Slice does not have a oneway keyword (even though Ice supports oneway invocations). This avoids contaminating Slice definitions with non-type related directives. For asynchronous method invocations, Slice uses metadata directives. The use of such metadata does in no way affect the client–server contract: if you delete all metadata definitions from a specification and then recompile only one of client or server, the interface contract between client and server remains unchanged and valid.
IDL contexts are a general escape hatch that, in essence, permit a sequence of name–string pairs to be sent with every invocation of an operation; the server can examine the name–string pairs and use their contents to change its behavior. Unfortunately, IDL contexts are completely outside the type system and provide no guarantees whatsoever to either client or server: even if an operation has a context clause, there is no guarantee that the client will send any of the named contexts or send well-formed values for those contexts. CORBA has no idea of the meaning or type of these pairs and, therefore, cannot provide any assistance in assuring that their contents are correct (either at compile or run time). The net effect is that IDL contexts shoot a big hole through the IDL type system and result in systems that are hard to understand, code, and debug.
CORBA has the notion of supporting multiple codesets and character sets for wide strings, with a complex negotiation mechanism that is meant to permit client and server to agree on a particular codeset for transmission of wide strings. A large amount of complexity arises from this choice; as of CORBA 3.0, many ORB implementations still suffer interoperability problems for the exchange of wide string data. The specification still contains a number of unresolved problems that make it unlikely that interoperability will become a reality any time soon.

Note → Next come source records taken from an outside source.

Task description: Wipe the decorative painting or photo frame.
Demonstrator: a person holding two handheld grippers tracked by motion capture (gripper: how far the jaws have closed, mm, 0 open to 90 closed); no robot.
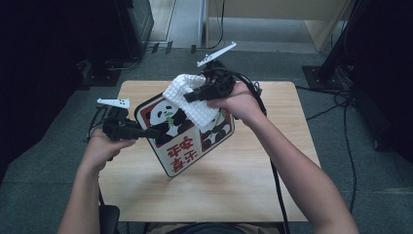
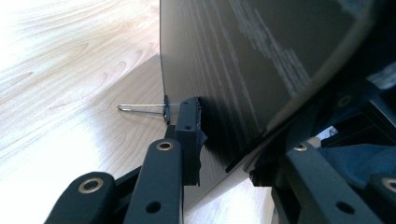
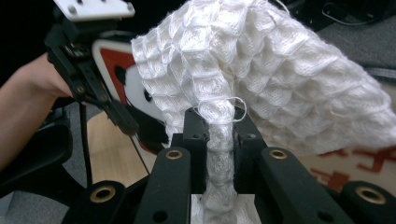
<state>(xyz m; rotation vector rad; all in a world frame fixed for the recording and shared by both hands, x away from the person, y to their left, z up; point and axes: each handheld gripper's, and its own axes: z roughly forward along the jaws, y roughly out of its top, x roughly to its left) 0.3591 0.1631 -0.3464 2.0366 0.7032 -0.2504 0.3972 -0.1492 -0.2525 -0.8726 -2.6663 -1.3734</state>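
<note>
The panda board is the landmark here: a rounded square sign with red border, pandas and red characters, held tilted above the wooden table, its lower corner nearest the person and close over the tabletop.

Nearest, at the board's left edge, the left claw is clamped on that edge; the left gripper view shows one jaw pressed against the board's dark back, the other on the printed side. A thin wire stand sticks out from the back toward the table.

Farther off, over the board's upper right part, the right claw is clamped on a fold of white waffle-weave cloth, which drapes onto the printed face. In the right gripper view the cloth bunches between the jaws and hangs in front of the board.

Judging from this, the move is a wipe: the face slopes down toward the person, its uncovered stretch lying below and left of the cloth, so the right claw is the one placed to sweep while the left steadies.
</note>
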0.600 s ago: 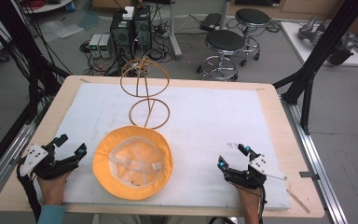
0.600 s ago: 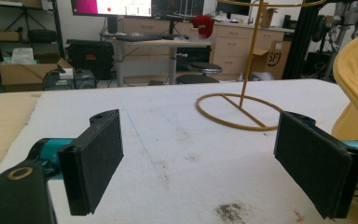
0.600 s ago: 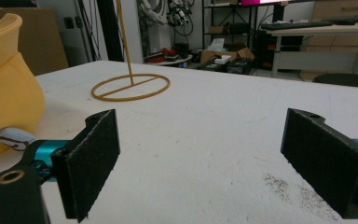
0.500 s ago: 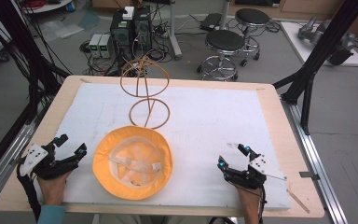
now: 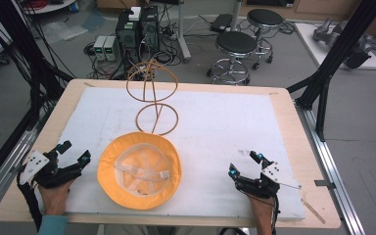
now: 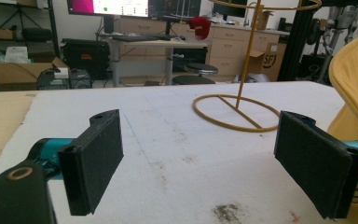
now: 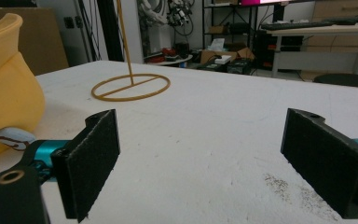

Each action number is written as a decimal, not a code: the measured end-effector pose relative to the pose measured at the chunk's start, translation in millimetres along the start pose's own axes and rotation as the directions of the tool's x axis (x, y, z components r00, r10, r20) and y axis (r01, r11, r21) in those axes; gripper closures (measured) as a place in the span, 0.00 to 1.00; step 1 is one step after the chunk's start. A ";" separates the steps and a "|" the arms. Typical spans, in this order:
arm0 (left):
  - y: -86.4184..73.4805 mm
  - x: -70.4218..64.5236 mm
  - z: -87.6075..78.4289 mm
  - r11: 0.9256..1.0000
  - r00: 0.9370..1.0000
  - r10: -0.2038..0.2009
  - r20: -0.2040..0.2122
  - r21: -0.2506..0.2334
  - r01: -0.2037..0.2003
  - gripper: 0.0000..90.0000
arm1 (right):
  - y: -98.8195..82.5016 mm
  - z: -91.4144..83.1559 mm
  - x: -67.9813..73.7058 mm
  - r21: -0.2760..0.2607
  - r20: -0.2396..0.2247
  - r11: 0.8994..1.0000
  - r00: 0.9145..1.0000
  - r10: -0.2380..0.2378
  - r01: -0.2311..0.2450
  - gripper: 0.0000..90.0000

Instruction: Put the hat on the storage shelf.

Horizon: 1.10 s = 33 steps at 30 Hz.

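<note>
Fingers [image 6: 95,165] spread wide on the left gripper [image 5: 73,154], nothing between them, just bare white sheet [image 5: 225,127] in the left gripper view. Same on the right gripper [image 5: 246,164]: fingers [image 7: 91,156] well apart, holding nothing, low over the sheet at the lower right of the high frame. Left gripper down at the lower left, a hand [image 5: 54,196] behind it with a teal cuff at the bottom edge.

Between the two, lower centre, a yellow bucket hat [image 5: 139,169] lying brim-up like a shallow bowl. Inside the crown, a pale lining with white bands and a small label, nothing else in there. Soft round brim, slightly wavy, touching the sheet. Nearer the left gripper than the right, just beside those left fingers but apart from them. Rising at the right edge of the left gripper view, and at the upper left of the right gripper view.

Just above the hat, a thin golden wire stand [image 5: 156,117]: ring base flat on the sheet with a crossbar, upright rod, wire loops at the top. Base ring close to the hat's far brim, touching or not cannot be told.

Wooden table [image 5: 293,127] showing around the sheet. Upper frame: stools [image 5: 237,44] and computer boxes [image 5: 137,27] on the floor.
</note>
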State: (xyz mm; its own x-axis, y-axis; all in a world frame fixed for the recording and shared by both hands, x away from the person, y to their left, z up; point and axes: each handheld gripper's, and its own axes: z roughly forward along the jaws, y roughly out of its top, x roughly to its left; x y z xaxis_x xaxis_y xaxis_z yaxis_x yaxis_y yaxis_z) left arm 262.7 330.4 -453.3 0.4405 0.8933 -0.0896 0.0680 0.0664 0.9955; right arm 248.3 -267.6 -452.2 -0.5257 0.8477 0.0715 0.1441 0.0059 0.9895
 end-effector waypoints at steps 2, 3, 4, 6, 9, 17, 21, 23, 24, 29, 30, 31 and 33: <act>0.1 0.3 0.3 1.000 1.000 -0.005 0.007 0.003 0.004 0.17 | 0.0 0.2 -0.3 -0.002 0.000 1.000 1.000 -0.003 0.003 0.12; 0.4 1.0 0.4 1.000 1.000 -0.005 0.013 0.006 0.005 0.17 | 0.0 0.2 -0.3 -0.001 0.001 1.000 1.000 -0.002 0.002 0.12; 0.5 1.4 0.5 1.000 1.000 -0.007 0.019 0.008 0.007 0.17 | 0.1 0.2 -0.3 0.001 0.000 1.000 1.000 0.000 0.000 0.12; 1.0 2.1 0.4 1.000 1.000 -0.016 0.025 0.010 0.016 0.16 | 0.2 0.2 -0.3 0.002 -0.002 1.000 1.000 0.002 -0.002 0.12; 3.7 2.0 -0.3 0.999 0.998 -0.032 0.054 -0.002 0.033 0.14 | 0.2 0.2 -0.3 0.004 -0.003 1.000 1.000 0.003 -0.003 0.12; 22.9 -0.5 2.8 0.998 0.986 -0.066 0.150 0.011 0.065 0.08 | 0.2 0.2 -0.2 0.005 0.002 1.000 1.000 0.006 -0.006 0.12; 35.6 -4.6 4.4 0.998 0.974 -0.066 0.217 0.036 0.060 0.08 | 0.2 0.3 -0.2 0.004 0.001 1.000 1.000 0.004 -0.004 0.12; 41.4 -8.5 6.2 0.996 0.966 -0.073 0.248 0.060 0.060 0.08 | 0.2 0.2 -0.1 0.003 -0.001 1.000 1.000 0.004 -0.004 0.12; 44.0 -10.3 7.6 0.995 0.960 -0.079 0.268 0.076 0.061 0.08 | 0.2 0.2 -0.1 0.003 -0.001 1.000 1.000 0.004 -0.004 0.12; 53.9 -18.7 15.4 0.985 0.933 -0.111 0.341 0.164 0.057 0.08 | 0.1 0.2 0.0 0.003 0.001 1.000 1.000 0.003 -0.003 0.12; 55.3 -19.4 17.3 0.981 0.926 -0.124 0.356 0.186 0.059 0.08 | 0.1 0.2 0.0 0.003 0.001 1.000 1.000 0.003 -0.003 0.12; 56.3 -20.1 18.6 0.977 0.923 -0.132 0.363 0.203 0.060 0.08 | 0.1 0.2 -0.1 0.003 0.000 1.000 1.000 0.003 -0.003 0.12; 59.6 -22.3 22.3 0.967 0.913 -0.140 0.383 0.250 0.044 0.08 | 0.1 0.1 0.0 0.003 0.001 1.000 1.000 0.005 -0.005 0.12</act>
State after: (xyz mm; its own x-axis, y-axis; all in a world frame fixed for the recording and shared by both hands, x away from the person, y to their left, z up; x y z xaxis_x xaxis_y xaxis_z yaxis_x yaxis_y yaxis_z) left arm 277.0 304.5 -392.6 0.7354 0.6361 -0.2337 0.3087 -0.0075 0.9511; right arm 248.5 -267.6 -452.1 -0.5245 0.8480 0.0765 0.1491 0.0031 0.9888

The IDL Any type is a universal container type that can contain a value of any IDL type. The feature is somewhat similar to exchanging untyped data as a
void * in C, but improved with introspection, so the type of the contents of an
Any can be determined at run time. Unfortunately, type
Any adds much complexity for little gain:
• The API to deal with type Any and its associated type description is arcane and complex. Code that uses type
Any is extremely error-prone (particularly in C++). In addition, the language-mapping requires the generation of a large number of helper functions and operators that slow down compilations and take up considerable code and data space at run time.
• Despite the fact that type Any is self-describing and that each instance that is sent over the wire contains a complete (and bulky) description of the value’s type, it is impossible for a process to receive and re-transmit a value of type
Any without completely unmarshaling and remarshaling the value. This affects programs such as the CORBA Event Service: the extra marshaling cost dominates the overall execution time and limits performance unacceptably for many applications.
Slice uses classes to replace both IDL unions and type Any. This approach is simpler and more type safe than using type
Any. In addition, the Slice protocol permits receipt and retransmission of values without forcing the data to be unmarshaled and remarshaled; this leads to smaller and better performing systems than what could be built with CORBA.
Earlier versions of the CORBA specification permitted the use of anonymous IDL types (types that are defined in-line without assigning a separate name to them). Anonymous types caused major problems for language mappings and have since been deprecated in CORBA. However, the complexity of anonymous types is still visible due to backward compatibility concerns. Slice ensures that every type has a name and so prevents any of the problems that are caused by anonymous types.